Le fiat lux nous sera plus facile à faire, à nous, après deux cent trente-sept ans, qu'au cardinal, qui, entouré de mille trames diverses, rebondissant de conspirations en conspirations, ne se dégageant d'un complot que pour retomber dans un autre, trouvait toujours un voile étendu entre lui et les horizons qu'il avait besoin de découvrir, et qui, des feux follets flottant sur les intérêts de chacun, était forcé de faire jaillir une clarté générale.
Si ce livre était simplement un de ces livres que l'on expose entre un keepsake ou un album, sur une table de salon, pour que les visiteurs en admirent les gravures, ou qui, après avoir amusé le boudoir, sont destinés à faire rire ou pleurer les antichambres, nous passerions par-dessus certains détails, que les esprits frivoles ou pressés peuvent traiter d'ennuyeux; mais comme nous avons la prétention que nos livres deviennent, sinon de notre vivant, du moins après notre mort, des livres de bibliothèque, nous demanderons à nos lecteurs la permission de leur faire passer sous les yeux, au commencement de ce chapitre, une revue de la situation de l'Europe, revue nécessaire au frontispice de notre second volume, et qui, rétrospectivement, ne sera point inutile à l'intelligence du premier.
Depuis les dernières années du règne de Henri IV et depuis les premières années du ministère de Richelieu, la France, non-seulement avait pris rang au nombre des grandes nations, mais encore était devenue le point sur lequel se fixaient tous les regards, et déjà à la tête des autres royaumes européens par son intelligence, elle était à la veille de prendre la même place comme puissance matérielle.
Disons en quelques lignes quel était l'état du reste de l'Europe.
Commençons par le grand centre religieux, rayonnant à la fois sur l'Autriche, sur l'Espagne et sur la France; commençons par Rome.

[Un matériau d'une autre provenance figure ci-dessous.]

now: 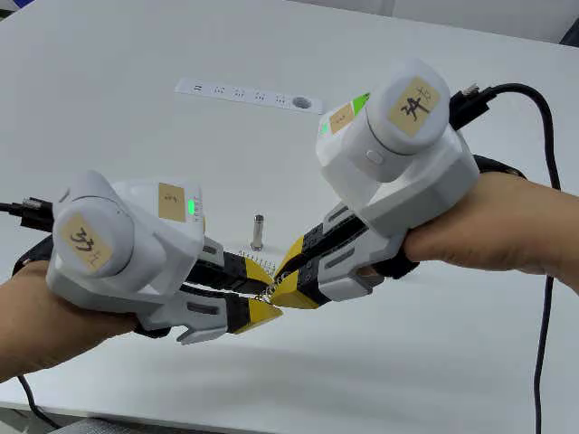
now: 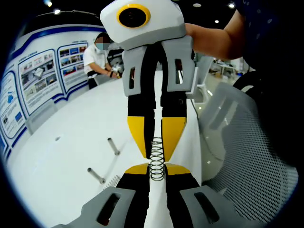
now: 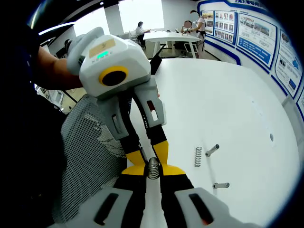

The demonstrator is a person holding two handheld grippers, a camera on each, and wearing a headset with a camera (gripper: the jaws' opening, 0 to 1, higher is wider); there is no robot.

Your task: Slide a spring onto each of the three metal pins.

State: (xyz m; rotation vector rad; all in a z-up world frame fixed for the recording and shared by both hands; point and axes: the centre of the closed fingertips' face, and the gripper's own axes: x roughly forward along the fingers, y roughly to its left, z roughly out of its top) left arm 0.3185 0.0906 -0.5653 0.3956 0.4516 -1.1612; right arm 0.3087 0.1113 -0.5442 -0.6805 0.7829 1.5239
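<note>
A small metal spring (image 2: 157,161) is held in the air between the two grippers, which meet tip to tip above the white table (image 1: 407,362). My left gripper (image 2: 157,172) is shut on its lower end, and my right gripper (image 3: 152,172) is shut on the other end. In the head view the left gripper (image 1: 261,300) comes in from the left and the right gripper (image 1: 286,284) from the right, touching at the spring (image 1: 270,294). One metal pin (image 1: 258,232) stands upright just behind them. Two pins (image 3: 212,150) (image 3: 221,185) and a loose spring (image 3: 198,156) rest on the table.
A white power strip (image 1: 249,93) lies at the far side of the table. A grey mesh chair (image 3: 90,156) stands beside the table's near edge. People stand by display boards (image 2: 35,78) in the background.
</note>
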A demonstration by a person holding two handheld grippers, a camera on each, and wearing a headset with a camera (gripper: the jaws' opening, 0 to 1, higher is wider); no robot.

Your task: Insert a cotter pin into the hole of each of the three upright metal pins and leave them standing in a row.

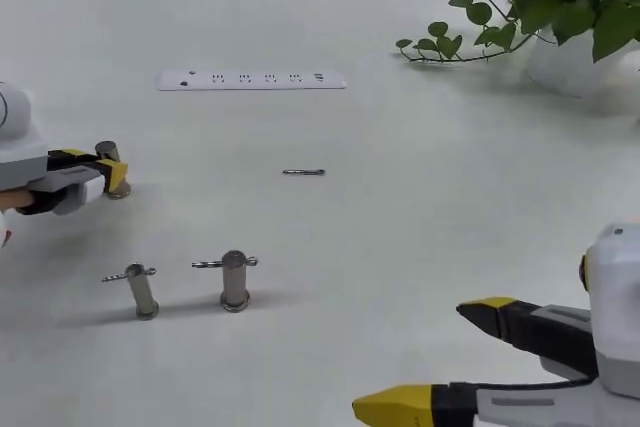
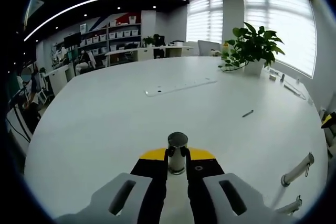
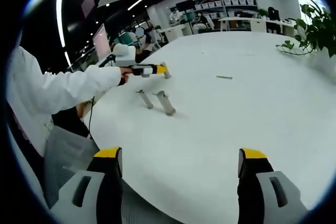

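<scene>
left gripper [image 2: 177, 169] jaws pinch bare metal pin [image 2: 177, 144], upright, left of the loose cotter pin [image 1: 303, 172]. right gripper [image 3: 178, 162] jaws spread.

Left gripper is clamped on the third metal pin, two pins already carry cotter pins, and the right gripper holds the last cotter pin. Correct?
Not quite: the right gripper is open and empty in the right gripper view; the last cotter pin lies loose on the table. The rest holds.

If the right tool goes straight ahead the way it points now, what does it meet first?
Probably the nearer upright metal pin, which stands almost dead ahead of the open right tool; bare table lies between, though depth is unclear.
</scene>
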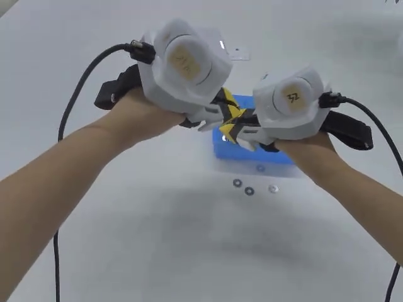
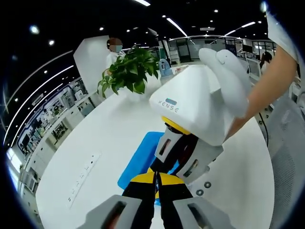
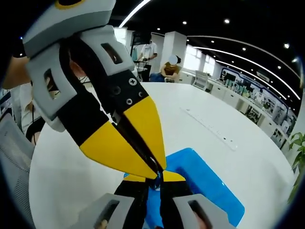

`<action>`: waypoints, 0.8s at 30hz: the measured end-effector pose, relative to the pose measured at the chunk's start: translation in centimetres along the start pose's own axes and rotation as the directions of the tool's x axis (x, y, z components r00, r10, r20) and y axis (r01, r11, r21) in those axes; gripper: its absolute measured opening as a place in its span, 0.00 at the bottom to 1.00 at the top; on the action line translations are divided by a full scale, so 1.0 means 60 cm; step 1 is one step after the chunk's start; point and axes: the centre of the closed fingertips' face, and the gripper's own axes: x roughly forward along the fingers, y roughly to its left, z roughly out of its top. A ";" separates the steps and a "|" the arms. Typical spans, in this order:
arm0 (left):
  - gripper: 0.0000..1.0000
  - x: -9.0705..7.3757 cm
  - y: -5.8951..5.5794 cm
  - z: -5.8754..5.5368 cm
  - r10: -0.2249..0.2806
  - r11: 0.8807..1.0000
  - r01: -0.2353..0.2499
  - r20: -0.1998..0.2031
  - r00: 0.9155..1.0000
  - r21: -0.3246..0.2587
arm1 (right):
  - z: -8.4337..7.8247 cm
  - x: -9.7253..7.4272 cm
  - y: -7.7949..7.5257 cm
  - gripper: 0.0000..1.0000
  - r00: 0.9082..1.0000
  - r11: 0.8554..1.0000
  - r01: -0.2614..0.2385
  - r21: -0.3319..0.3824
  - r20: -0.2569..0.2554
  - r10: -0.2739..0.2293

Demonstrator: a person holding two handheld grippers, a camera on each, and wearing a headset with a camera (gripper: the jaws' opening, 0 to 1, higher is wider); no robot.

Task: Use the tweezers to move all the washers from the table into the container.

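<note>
Three small washers lie on the white table just in front of a flat blue container; a fourth rests at its near edge. Both grippers hover close together above the container, tips meeting. The left gripper has its yellow-tipped jaws pressed together, as seen in the right gripper view. The right gripper is shut too, and its jaws point at the blue container. I cannot tell whether tweezers are pinched between either pair. The left gripper view shows the left gripper, the container and washers.
A white power strip lies on the table beyond the container. A potted plant stands at the far edge, with people behind it. Black cables trail from both grippers. Bare table lies in front of the washers.
</note>
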 end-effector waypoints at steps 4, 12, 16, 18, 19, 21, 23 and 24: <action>0.00 0.000 0.004 0.001 0.007 1.000 -0.007 0.009 1.000 -0.009 | 0.002 0.001 -0.003 0.05 1.000 1.000 -0.021 0.020 0.015 0.021; 0.00 -0.002 0.003 0.006 0.009 0.999 -0.008 0.011 1.000 -0.035 | 0.012 -0.017 -0.002 0.06 0.999 0.999 -0.011 0.046 0.039 0.009; 0.00 -0.006 0.001 0.006 0.016 1.000 -0.016 -0.001 1.000 -0.017 | 0.013 -0.029 0.000 0.05 0.999 1.000 -0.005 0.031 0.042 0.004; 0.00 -0.013 -0.002 0.014 0.018 1.000 -0.018 0.005 1.000 -0.007 | 0.014 -0.038 0.000 0.06 0.999 1.000 0.006 0.028 0.043 -0.007; 0.00 -0.019 -0.003 0.020 0.019 1.000 -0.019 0.015 1.000 0.000 | 0.017 -0.042 -0.001 0.06 0.999 1.000 0.009 0.027 0.052 -0.011; 0.00 -0.027 -0.005 0.028 0.019 1.000 -0.020 0.022 1.000 0.009 | 0.025 -0.052 0.000 0.06 0.998 0.999 0.014 0.034 0.067 -0.016; 0.00 -0.037 -0.009 0.036 0.015 1.000 -0.015 0.027 1.000 0.021 | 0.031 -0.062 0.001 0.07 0.997 0.999 0.021 0.027 0.076 -0.023; 0.00 -0.045 -0.011 0.041 0.014 0.999 -0.015 0.034 0.999 0.029 | 0.034 -0.066 0.002 0.07 0.996 0.999 0.024 0.022 0.082 -0.025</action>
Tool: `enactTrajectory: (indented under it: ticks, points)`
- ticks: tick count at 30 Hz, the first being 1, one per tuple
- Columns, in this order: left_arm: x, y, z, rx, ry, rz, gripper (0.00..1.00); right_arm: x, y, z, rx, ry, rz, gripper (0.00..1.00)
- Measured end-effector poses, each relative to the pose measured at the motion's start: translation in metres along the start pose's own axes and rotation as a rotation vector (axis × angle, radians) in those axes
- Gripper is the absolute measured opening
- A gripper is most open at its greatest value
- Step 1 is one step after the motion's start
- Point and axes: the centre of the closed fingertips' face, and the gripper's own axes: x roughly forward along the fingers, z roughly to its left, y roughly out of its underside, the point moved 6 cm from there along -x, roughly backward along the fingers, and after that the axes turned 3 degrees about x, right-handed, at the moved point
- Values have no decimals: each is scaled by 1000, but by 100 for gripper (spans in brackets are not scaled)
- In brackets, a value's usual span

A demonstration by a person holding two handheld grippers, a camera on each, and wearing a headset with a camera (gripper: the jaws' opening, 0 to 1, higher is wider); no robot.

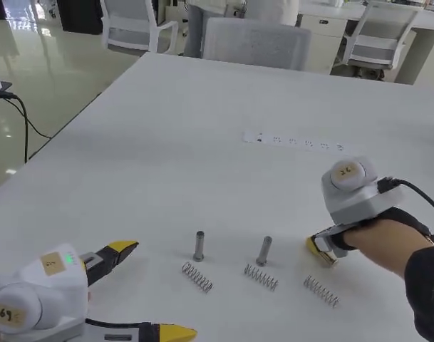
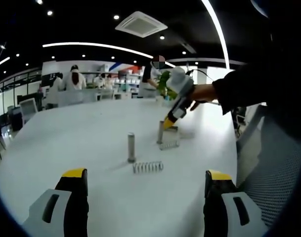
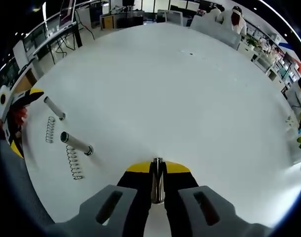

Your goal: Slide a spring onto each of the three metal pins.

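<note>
Nearest the person, the left gripper (image 1: 151,290) is hovering low over the desk (image 1: 202,142), its yellow-tipped jaws standing wide apart and holding nothing. Just beyond it, three springs are lying on their sides in a row, loose on the bare desk: the left spring (image 1: 197,276), the middle spring (image 1: 261,277) and the right spring (image 1: 321,291), each apart from the next. They look like thin open wire coils, so I am judging them light, quick to roll, and easy to crush or flick away. A gentle pinch across the coils near one end, leaving the bore free, is probably the best hold.

Behind the springs, the left pin (image 1: 199,246) and the middle pin (image 1: 264,251) are standing upright, each just behind its own spring and not touching it. They look smooth and stiff, with what seems a wider foot. Being small and free-standing, they may tip if a coil is snagging on the top.

To the right, the right gripper (image 1: 321,251) is clamping its jaws together on the third pin (image 3: 157,182), whose end is showing between the yellow tips in the right gripper view. I cannot tell whether that pin is touching the desk. No spring is sitting on any pin yet.

Farther off, a socket strip (image 1: 291,142) is lying flush in the desk, and office chairs (image 1: 256,43) are standing at its far edge.
</note>
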Motion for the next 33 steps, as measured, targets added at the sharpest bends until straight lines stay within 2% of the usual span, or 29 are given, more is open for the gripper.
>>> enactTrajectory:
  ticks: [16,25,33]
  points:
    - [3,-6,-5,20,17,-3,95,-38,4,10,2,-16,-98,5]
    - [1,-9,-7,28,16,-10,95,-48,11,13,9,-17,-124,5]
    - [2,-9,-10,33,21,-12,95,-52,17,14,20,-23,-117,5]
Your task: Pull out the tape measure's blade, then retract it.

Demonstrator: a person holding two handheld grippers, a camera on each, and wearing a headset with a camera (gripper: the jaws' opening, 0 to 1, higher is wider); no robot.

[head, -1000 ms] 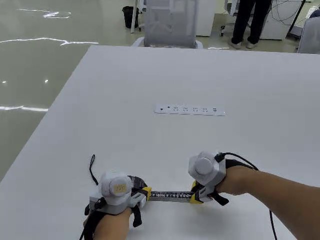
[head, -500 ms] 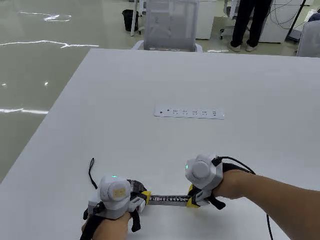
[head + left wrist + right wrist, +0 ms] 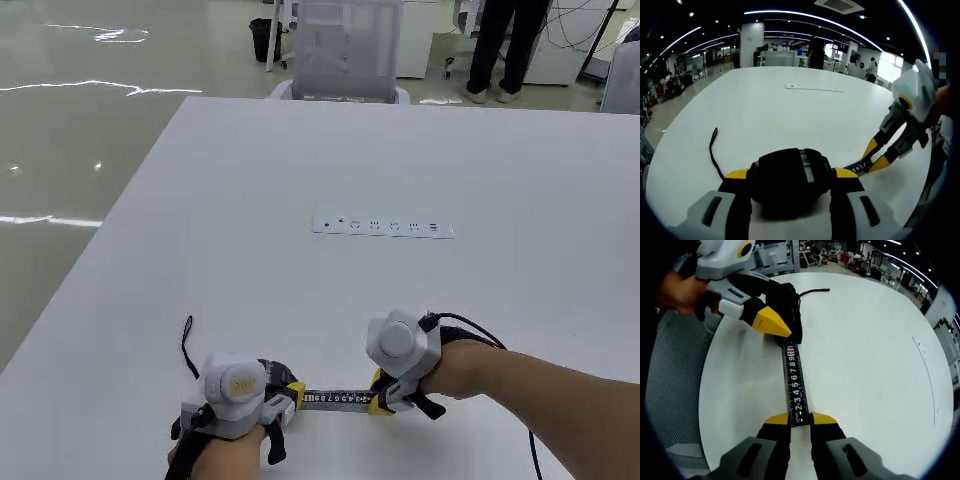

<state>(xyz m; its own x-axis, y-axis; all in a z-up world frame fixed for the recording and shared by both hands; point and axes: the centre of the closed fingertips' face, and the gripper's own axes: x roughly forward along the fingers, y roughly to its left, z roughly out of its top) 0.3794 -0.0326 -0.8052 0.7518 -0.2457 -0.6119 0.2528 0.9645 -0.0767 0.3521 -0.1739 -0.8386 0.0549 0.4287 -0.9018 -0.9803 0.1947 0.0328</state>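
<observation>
Both arms low, close to the body; left gripper (image 3: pixel 288 392) points right, its yellow-tipped jaws closed around the tape measure case (image 3: pixel 790 172); left hand (image 3: pixel 228 458) grips from below and behind; right gripper (image 3: pixel 378 400) faces it, tilted down and to the left, jaws pinched tight on the blade (image 3: pixel 793 385) at its low-number end; right forearm (image 3: pixel 545 395) bare, entering from the lower right; the gripper tips near each other, not touching.

Opposed low gripper views, common blade (image 3: pixel 793 385)
</observation>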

Celui qui règne temporellement sur Rome et spirituellement sur le reste du monde catholique, est un petit vieillard morose, âgé de soixante ans, Florentin et avare comme un Florentin, Italien avant tout, prince avant tout, oncle surtout, avant tout. Il pense à acquérir des morceaux de terre pour le Saint Siége et des richesses pour ses neveux, dont trois sont cardinaux: François et les deux Antoine, et le quatrième, Thaddée, général des troupes papales. Pour satisfaire aux exigences de ce népotisme, Rome est au pillage: – «Ce que ne firent point les Barbares,» dit Marforio, ce Caton, le censeur des papes, – «les Barberini l'ont fait.» Et, en effet, Matteo Barberini, exalté au pontificat, sous le nom d'Urbain VIII, a réuni au patrimoine de saint Pierre le duché dont il porte le nom. Sous lui, le Gésu et la Propagande, fondés par le beau neveu de Grégoire XV, Mgr Ludoviso, florissent, organisent, au nom et sous le drapeau d'Ignace de Loyola: le Gésu, la police du globe, et la Propagande, sa conquête. De là sortiront ces armées de prêcheurs, tendres pour les Chinois, féroces pour l'Europe. A l'heure qu'il est, sans vouloir personnellement se mettre en avant, il essaye de contenir les Espagnols dans leur duché de Milan, et d'empêcher les Autrichiens de franchir les Alpes. Il pousse la France à secourir Mantoue et à faire lever le siége de Cazal; mais il refuse de l'aider d'un seul homme ou d'un seul baïoque; dans ses moments perdus, il corrige les hymnes de l'Eglise et compose des poésies anacréontiques.